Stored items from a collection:

****************************************

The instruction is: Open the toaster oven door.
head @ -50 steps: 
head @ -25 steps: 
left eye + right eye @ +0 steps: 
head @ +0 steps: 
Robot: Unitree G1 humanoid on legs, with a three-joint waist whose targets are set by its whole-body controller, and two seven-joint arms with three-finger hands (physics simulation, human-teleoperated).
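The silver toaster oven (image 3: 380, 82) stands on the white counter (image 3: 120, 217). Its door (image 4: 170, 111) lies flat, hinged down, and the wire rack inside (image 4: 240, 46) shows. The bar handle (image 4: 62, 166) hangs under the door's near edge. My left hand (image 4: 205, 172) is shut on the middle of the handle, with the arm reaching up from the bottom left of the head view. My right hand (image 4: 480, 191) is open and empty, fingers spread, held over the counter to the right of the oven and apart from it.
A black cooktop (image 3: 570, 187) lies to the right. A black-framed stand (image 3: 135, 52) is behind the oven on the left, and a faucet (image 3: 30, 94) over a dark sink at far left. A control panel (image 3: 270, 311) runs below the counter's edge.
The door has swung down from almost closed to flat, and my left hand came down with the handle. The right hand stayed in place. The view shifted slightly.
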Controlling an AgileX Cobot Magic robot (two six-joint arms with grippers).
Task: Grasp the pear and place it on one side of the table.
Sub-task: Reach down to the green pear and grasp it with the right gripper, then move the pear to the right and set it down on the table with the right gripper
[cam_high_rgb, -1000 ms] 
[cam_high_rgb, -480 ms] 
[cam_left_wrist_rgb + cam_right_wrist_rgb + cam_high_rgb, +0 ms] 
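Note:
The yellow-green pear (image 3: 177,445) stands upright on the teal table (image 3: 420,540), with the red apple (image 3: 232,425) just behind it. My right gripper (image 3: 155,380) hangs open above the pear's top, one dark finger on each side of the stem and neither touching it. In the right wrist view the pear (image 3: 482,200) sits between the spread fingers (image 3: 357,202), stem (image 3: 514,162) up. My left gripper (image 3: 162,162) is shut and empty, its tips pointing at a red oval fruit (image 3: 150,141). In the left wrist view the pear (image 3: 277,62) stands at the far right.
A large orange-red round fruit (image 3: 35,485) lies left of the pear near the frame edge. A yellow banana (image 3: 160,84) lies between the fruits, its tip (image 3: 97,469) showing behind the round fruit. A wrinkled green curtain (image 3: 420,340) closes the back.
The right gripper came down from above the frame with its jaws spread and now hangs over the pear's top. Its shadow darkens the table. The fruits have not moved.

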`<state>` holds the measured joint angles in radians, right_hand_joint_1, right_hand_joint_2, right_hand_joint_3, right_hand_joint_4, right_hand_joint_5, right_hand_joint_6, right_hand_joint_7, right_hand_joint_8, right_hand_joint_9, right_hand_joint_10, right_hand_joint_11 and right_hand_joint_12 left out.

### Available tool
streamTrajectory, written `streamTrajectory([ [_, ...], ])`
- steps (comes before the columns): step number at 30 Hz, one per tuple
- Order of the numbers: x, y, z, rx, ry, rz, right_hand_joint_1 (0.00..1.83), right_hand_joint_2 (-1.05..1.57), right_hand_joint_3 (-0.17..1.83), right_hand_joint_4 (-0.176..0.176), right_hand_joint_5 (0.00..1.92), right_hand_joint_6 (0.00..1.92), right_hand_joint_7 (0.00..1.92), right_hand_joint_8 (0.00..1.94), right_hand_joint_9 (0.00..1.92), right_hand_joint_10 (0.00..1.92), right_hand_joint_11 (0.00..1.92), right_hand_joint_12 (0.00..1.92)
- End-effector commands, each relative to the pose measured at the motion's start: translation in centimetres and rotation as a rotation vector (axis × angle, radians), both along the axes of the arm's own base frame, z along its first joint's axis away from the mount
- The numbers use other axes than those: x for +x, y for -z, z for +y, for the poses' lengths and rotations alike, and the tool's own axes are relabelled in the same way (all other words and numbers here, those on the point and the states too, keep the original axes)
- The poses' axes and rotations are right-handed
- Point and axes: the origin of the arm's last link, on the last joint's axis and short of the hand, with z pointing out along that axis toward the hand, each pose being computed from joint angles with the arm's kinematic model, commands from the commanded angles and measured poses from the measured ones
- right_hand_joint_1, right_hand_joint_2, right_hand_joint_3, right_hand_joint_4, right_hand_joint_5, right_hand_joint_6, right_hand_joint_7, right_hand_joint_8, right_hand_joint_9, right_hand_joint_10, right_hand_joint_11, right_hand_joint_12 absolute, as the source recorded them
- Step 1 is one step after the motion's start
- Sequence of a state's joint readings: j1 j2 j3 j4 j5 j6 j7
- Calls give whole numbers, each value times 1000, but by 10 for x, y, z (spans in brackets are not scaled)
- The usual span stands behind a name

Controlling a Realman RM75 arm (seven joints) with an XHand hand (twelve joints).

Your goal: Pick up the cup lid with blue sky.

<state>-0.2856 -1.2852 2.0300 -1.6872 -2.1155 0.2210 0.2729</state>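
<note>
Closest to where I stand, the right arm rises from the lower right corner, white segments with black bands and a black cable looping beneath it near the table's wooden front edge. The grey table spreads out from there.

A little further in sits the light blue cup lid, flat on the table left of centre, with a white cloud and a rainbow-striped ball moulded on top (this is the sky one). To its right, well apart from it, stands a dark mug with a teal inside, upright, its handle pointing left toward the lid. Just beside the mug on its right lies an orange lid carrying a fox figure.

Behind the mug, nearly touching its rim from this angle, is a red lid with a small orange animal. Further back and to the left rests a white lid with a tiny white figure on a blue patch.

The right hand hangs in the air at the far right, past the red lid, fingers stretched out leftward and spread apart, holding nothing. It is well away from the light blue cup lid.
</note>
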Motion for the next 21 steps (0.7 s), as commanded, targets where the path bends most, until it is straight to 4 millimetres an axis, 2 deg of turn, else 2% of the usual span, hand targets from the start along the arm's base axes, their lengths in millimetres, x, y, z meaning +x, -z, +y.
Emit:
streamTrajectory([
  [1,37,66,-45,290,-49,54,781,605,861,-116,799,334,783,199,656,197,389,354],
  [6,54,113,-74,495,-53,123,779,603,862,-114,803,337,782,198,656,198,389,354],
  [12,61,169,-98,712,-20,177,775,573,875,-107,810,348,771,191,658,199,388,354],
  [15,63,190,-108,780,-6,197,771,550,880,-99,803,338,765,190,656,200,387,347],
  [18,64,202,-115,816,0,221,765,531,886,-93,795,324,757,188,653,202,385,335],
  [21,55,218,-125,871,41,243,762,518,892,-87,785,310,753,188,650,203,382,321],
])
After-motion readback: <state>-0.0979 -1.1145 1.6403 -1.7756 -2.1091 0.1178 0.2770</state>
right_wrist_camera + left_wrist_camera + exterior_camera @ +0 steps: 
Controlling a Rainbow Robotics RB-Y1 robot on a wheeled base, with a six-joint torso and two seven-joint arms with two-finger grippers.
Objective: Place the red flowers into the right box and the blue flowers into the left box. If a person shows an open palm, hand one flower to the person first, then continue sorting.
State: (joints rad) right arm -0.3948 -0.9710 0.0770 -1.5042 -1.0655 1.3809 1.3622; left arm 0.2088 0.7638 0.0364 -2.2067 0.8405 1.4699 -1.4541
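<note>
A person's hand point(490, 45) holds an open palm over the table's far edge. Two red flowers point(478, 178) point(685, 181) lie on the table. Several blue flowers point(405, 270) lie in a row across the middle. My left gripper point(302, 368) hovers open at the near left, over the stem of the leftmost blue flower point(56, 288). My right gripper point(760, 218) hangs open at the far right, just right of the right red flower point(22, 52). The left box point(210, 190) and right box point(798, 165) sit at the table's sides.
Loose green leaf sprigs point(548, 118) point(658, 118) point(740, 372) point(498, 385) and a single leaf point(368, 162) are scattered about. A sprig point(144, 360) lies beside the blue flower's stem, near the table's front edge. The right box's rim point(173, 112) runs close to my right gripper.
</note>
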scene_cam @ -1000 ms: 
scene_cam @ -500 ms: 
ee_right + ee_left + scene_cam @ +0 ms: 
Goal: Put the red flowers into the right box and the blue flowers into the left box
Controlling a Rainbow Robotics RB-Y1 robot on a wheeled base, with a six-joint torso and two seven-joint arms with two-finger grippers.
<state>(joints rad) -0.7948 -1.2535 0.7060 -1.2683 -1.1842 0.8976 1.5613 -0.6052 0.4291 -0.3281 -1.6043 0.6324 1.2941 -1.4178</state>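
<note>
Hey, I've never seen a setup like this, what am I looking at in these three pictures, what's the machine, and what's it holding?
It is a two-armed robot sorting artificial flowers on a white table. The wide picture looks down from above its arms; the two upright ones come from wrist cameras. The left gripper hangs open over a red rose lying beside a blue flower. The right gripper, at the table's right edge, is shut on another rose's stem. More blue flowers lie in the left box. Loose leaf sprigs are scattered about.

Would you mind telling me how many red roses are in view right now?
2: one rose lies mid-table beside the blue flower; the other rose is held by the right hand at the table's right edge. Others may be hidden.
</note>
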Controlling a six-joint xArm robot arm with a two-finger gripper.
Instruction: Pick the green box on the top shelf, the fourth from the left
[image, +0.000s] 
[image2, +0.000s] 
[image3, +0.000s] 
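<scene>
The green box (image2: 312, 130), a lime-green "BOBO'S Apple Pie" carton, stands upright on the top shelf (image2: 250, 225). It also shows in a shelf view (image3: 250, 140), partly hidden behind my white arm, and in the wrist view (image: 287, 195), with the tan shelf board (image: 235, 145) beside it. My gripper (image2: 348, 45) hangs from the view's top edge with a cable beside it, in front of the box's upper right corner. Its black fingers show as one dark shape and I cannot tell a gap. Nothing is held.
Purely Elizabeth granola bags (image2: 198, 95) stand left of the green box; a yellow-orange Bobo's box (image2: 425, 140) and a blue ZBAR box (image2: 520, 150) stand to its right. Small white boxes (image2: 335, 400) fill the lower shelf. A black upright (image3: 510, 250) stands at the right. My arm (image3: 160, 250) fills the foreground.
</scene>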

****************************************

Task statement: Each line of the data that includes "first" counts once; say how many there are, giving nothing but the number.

Solution: 2